● Your task
From the listing below, copy each line that holds "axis".

● Information provided
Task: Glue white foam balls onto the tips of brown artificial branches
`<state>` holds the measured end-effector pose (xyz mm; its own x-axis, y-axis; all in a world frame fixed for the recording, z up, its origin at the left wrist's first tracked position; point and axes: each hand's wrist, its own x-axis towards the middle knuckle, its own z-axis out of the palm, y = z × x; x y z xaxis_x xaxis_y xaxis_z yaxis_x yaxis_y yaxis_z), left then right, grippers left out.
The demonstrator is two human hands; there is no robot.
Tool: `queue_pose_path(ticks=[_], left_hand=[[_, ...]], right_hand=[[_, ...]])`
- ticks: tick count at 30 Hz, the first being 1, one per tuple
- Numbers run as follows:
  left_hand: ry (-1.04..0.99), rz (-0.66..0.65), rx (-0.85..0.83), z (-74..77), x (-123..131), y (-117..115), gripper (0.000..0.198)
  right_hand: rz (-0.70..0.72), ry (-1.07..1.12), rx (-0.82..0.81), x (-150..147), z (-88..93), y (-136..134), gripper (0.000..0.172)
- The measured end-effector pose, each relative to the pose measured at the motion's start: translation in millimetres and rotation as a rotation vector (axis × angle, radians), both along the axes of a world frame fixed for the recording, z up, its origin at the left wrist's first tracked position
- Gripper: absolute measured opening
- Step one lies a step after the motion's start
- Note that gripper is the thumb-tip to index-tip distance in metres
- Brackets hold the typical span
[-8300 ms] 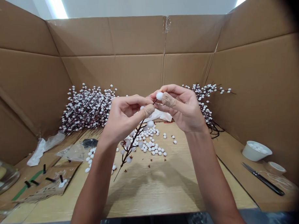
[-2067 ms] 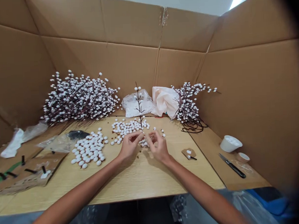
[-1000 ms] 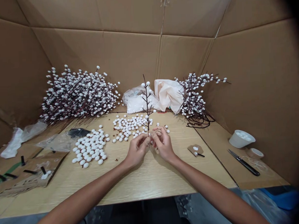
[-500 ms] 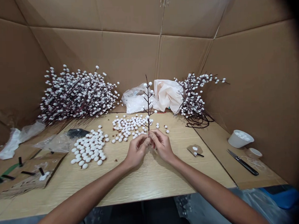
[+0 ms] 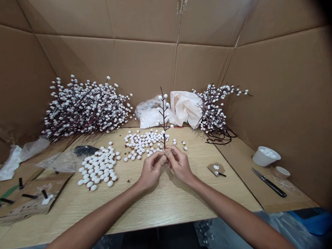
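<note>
Upright in front of me stands a dark brown artificial twig (image 5: 163,119) with short side shoots and a few white berries near its top and middle. My left hand (image 5: 153,168) pinches its lower stem from the left. From the other side, the fingertips of my right hand (image 5: 178,163) close on the same stem. Both hands meet just above the table, and the fingers hide part of the stem. Behind the twig lies a spread of small white balls (image 5: 144,139). Left of my left hand is a heap of larger white balls (image 5: 99,168).
Finished-looking berry branches are piled at the back left (image 5: 86,109) and back right (image 5: 213,108). Plastic bags (image 5: 151,112) lie between them. At right are a white cup (image 5: 266,156), thread snips (image 5: 268,182) and a small cardboard piece (image 5: 216,169). Cardboard walls (image 5: 142,63) enclose the table.
The view has tilted slightly, so most things sit a little lower in the picture. Both hands keep their pinch on the twig, which leans slightly more to the left at its tip.
</note>
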<state>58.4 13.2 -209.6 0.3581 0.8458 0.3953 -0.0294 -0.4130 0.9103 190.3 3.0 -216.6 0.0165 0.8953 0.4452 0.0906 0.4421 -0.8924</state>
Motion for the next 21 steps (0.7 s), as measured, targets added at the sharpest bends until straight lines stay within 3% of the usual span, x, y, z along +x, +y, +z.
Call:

● Result of this task
`<state>` holds the measured end-effector pose (xyz mm; its own x-axis, y-axis; all in a world frame fixed for the recording, z up, its origin at the left wrist's first tracked position; point and axes: each hand's wrist, its own x-axis towards the middle knuckle, its own z-axis out of the palm, y = z × x; x y z xaxis_x xaxis_y xaxis_z yaxis_x yaxis_y yaxis_z), left then right, grippers left out.
- The measured end-effector pose, each relative to the pose measured at the motion's start: translation in millimetres and rotation as a rotation vector (axis × angle, radians), both along the axes of a world frame fixed for the recording, z up, its origin at the left wrist's first tracked position

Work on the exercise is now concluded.